(Problem requirements)
What lines below hold the string "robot"? Copy them all.

(Saved data entries)
- Opening Delimiter -
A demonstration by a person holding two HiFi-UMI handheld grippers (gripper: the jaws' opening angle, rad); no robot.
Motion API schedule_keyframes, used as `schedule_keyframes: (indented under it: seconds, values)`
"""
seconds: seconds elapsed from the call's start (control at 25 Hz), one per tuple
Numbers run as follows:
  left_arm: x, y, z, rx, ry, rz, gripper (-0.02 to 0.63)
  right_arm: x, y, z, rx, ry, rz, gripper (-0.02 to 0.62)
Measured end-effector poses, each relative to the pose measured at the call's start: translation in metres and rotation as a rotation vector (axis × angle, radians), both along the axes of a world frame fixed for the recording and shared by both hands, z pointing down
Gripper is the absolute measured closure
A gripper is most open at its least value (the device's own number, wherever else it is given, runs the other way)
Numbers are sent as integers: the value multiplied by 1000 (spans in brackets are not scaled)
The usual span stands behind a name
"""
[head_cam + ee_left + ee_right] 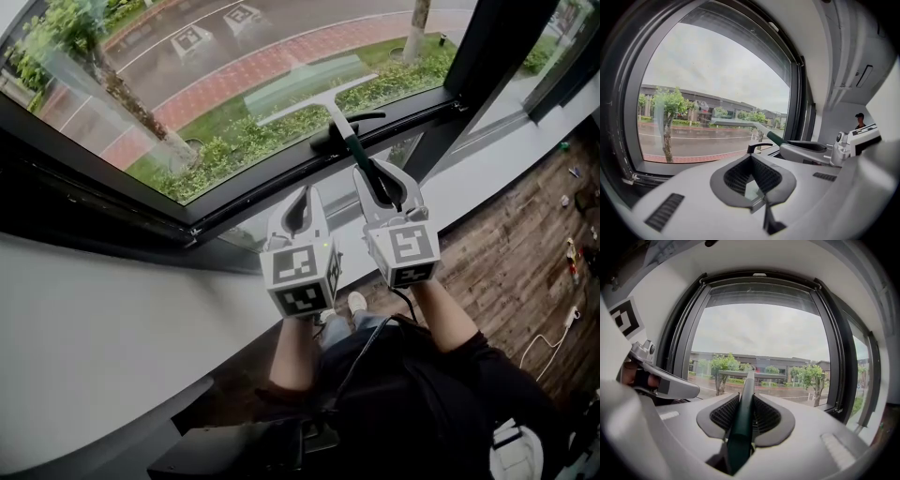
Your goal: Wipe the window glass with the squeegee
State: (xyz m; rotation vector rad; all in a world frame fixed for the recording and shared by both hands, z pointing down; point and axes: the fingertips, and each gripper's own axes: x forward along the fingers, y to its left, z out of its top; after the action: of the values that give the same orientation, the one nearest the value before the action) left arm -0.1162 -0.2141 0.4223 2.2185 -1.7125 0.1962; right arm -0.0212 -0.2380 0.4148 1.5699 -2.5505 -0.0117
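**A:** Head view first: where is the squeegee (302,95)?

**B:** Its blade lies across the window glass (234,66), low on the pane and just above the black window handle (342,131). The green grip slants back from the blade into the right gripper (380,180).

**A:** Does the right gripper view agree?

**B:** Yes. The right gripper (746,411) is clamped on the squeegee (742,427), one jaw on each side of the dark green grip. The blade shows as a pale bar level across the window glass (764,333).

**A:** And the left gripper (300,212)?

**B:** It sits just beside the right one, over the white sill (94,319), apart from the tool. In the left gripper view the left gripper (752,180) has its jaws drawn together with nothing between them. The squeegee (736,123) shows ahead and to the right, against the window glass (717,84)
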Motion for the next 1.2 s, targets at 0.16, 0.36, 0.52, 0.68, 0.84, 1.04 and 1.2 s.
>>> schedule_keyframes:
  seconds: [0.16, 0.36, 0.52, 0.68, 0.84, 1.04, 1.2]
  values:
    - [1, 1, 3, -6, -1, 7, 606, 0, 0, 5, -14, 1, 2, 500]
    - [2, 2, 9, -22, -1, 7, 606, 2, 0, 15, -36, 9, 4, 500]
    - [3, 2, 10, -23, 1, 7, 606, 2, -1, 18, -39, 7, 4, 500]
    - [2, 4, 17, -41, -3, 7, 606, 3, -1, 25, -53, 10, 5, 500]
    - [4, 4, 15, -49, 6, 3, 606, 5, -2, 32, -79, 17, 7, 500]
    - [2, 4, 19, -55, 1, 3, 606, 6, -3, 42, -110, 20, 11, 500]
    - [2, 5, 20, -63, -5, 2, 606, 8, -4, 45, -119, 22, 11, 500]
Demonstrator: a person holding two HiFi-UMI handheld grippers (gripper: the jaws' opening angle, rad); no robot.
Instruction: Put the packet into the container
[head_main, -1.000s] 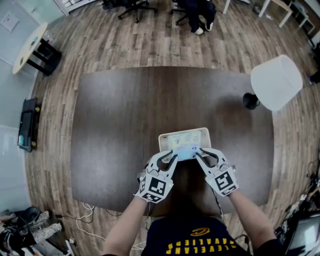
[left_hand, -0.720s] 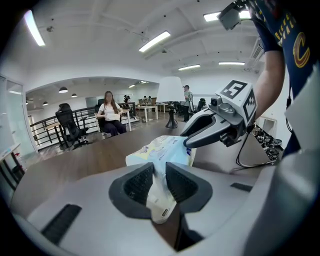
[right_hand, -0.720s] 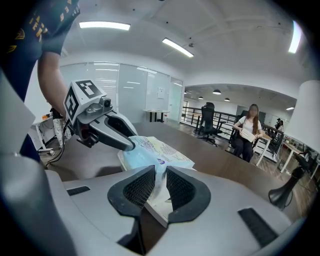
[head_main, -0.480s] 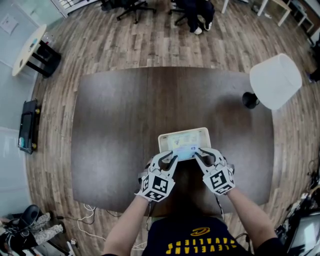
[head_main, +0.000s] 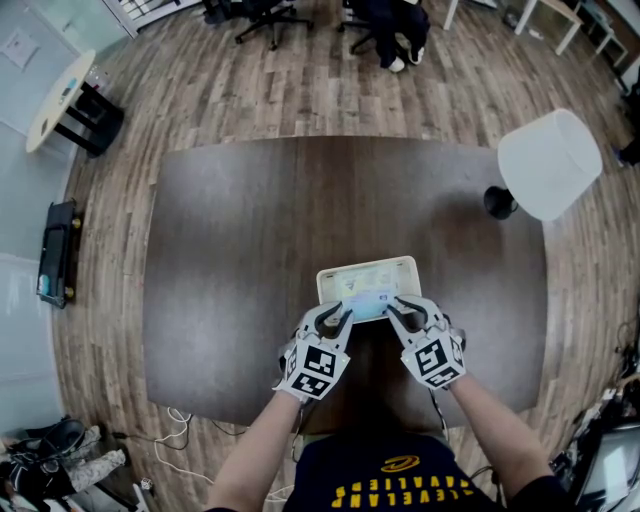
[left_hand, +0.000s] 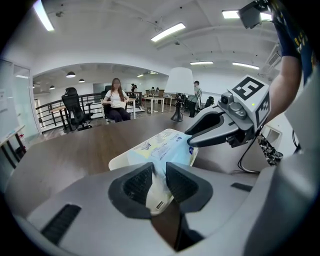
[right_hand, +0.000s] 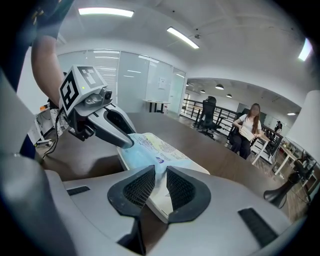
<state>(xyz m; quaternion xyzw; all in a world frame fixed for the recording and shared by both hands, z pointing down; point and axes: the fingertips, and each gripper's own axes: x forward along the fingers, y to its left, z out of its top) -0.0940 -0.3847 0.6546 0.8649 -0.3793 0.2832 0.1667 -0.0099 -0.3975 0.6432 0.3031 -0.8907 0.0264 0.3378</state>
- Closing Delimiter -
(Answer box)
A demonstration by a person holding two HiFi-UMI handheld grippers (gripper: the jaws' opening angle, rad); no robot.
Demonstrator: a person holding two HiFi-UMI handheld grippers (gripper: the jaws' opening angle, rad); no robot.

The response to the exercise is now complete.